**WHAT IS EXPECTED**: Please give again, exactly and in full, each line from the one holding "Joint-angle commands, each" to the end of the listing.

**STORED DATA**:
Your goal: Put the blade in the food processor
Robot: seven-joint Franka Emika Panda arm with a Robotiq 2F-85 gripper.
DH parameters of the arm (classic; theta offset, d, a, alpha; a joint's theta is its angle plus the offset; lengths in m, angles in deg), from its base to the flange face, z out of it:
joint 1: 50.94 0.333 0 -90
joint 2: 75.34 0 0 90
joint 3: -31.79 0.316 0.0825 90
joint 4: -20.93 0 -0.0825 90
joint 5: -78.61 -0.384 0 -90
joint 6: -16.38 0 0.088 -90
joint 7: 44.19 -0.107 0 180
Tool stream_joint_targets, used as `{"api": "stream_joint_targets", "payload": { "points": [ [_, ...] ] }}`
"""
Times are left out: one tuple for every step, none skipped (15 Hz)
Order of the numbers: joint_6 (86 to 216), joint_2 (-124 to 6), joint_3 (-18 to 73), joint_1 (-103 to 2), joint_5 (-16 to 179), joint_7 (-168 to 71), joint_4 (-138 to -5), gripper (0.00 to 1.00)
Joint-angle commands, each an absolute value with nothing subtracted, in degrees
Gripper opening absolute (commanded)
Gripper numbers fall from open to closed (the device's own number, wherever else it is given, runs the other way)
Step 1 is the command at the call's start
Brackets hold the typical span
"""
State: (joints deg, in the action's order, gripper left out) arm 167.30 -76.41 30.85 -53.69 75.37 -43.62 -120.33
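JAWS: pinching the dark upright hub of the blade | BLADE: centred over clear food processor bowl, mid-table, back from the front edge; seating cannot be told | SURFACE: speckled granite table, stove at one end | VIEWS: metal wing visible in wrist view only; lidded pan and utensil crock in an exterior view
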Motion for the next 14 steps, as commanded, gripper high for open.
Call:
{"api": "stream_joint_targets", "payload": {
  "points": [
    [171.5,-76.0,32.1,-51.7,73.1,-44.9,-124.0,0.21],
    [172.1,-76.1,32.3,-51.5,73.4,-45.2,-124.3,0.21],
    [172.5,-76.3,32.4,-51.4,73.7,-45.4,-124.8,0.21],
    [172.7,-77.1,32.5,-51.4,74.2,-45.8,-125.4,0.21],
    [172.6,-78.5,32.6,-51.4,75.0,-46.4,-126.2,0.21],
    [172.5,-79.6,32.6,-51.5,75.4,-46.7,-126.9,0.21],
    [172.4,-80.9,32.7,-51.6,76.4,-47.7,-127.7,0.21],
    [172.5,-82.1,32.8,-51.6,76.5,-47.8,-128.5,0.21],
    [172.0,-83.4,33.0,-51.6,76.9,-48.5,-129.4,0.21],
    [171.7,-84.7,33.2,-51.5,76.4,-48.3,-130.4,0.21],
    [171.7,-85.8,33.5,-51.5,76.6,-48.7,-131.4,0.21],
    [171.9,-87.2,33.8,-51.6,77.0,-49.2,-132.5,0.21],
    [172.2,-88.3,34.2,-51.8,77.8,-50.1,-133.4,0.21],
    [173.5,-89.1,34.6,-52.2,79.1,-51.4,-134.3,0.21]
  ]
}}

**ANSWER SPACE**:
Joint-angle commands, each an absolute value with nothing subtracted, in degrees
Gripper opening absolute (commanded)
Gripper numbers fall from open to closed (the device's own number, wherever else it is given, runs the other way)
Step 1 is the command at the call's start
Brackets hold the typical span
"""
State: (joints deg, in the action's order, gripper left out) arm 167.30 -76.41 30.85 -53.69 75.37 -43.62 -120.33
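JAWS: pinching the dark upright hub of the blade | BLADE: centred over clear food processor bowl, mid-table, back from the front edge; seating cannot be told | SURFACE: speckled granite table, stove at one end | VIEWS: metal wing visible in wrist view only; lidded pan and utensil crock in an exterior view
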Motion for the next 14 steps, as commanded, gripper high for open.
Call:
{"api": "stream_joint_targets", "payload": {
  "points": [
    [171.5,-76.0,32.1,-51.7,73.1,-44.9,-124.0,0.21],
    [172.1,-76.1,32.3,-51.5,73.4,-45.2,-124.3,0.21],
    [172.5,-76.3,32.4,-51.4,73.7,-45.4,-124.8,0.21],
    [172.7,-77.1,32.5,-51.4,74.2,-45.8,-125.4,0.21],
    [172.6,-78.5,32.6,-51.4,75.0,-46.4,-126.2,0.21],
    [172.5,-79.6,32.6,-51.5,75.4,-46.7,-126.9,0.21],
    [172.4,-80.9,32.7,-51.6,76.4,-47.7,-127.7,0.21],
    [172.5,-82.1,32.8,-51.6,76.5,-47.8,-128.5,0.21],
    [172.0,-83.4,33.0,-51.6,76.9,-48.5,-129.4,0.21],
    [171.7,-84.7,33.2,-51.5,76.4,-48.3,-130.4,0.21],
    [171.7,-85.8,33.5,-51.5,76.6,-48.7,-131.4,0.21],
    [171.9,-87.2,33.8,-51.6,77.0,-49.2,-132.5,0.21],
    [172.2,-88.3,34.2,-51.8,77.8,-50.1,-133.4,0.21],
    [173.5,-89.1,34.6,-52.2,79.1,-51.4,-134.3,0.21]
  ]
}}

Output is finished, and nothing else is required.